**PROBLEM TO WORK ON**
Copy out each line of the data below in which the string "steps" appears.

== SOURCE DATA

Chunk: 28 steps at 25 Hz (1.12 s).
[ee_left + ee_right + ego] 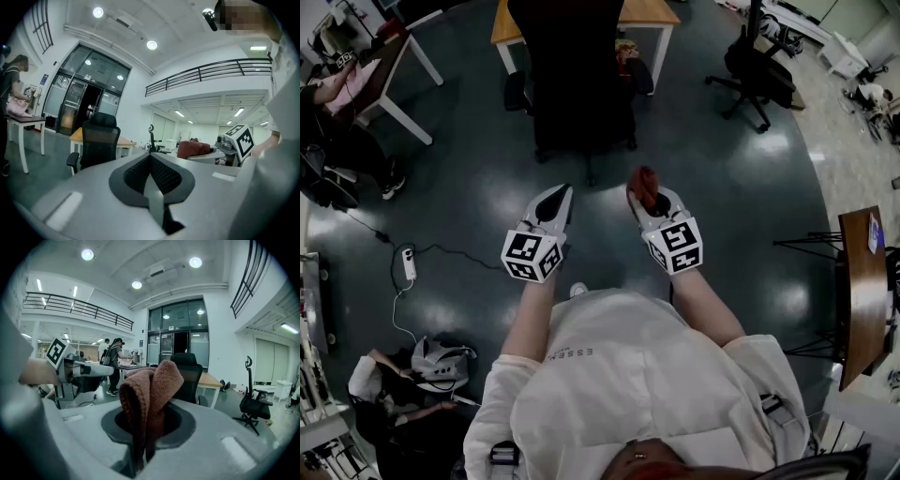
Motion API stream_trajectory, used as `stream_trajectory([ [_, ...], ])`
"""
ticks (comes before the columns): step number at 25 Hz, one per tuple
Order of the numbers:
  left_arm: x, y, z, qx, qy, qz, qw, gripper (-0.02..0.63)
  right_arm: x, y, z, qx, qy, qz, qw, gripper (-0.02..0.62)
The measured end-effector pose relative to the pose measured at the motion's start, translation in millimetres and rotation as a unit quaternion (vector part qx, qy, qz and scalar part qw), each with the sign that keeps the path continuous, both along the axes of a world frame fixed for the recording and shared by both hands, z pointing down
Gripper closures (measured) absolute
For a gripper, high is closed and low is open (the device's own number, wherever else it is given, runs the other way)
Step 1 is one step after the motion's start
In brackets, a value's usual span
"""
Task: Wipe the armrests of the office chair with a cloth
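Since the reddish-brown terry cloth (151, 389) is soft, light and floppy, it droops in a doubled fold above the right tool (651, 202), whose jaws are closed tight on its lower end. That pinch looks secure, though the loose top will likely drag and bunch when pressed on a surface. It is carried above the floor (741, 187), well apart from the black office chair (581, 84), whose armrests (517, 92) are not yet touched. The left tool (150, 157) has its jaws together, holding nothing.
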<state>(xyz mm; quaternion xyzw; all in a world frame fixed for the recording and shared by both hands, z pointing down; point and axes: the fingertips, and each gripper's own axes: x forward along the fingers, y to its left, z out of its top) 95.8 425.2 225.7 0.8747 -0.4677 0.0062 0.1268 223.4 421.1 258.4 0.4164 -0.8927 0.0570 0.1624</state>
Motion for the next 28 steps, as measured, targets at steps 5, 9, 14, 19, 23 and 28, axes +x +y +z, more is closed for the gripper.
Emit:
stream_trajectory([
  [5, 6, -3, -2, 0.003, 0.001, -0.003, 1.0, 0.589, 10, -4, 0, -0.002, 0.002, 0.004, 1.0, 0.543],
  [9, 8, -7, -3, 0.004, 0.003, -0.007, 1.0, 0.589, 15, -10, -2, -0.002, -0.002, 0.008, 1.0, 0.543],
  [14, 14, -11, 1, -0.001, 0.004, -0.011, 0.9999, 0.589, 22, -12, 2, -0.005, -0.01, 0.009, 1.0, 0.541],
  [19, 20, -14, 7, -0.004, 0.008, -0.015, 0.9998, 0.589, 30, -13, 11, -0.017, -0.016, 0.01, 1.0, 0.541],
  [23, 25, -14, 11, -0.008, 0.014, -0.019, 0.9997, 0.589, 39, -10, 18, -0.024, -0.011, 0.013, 1.0, 0.541],
  [28, 43, -35, 27, -0.02, 0.019, -0.002, 0.9996, 0.589, 49, -28, 38, -0.042, -0.006, 0.023, 0.999, 0.541],
])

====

**SOLUTION FOR THIS PROBLEM**
Chunk: 28 steps at 25 Hz (1.12 s).
Motion for the next 28 steps, as measured, targets at steps 5, 9, 14, 19, 23 and 28, axes +x +y +z, more is closed for the gripper.

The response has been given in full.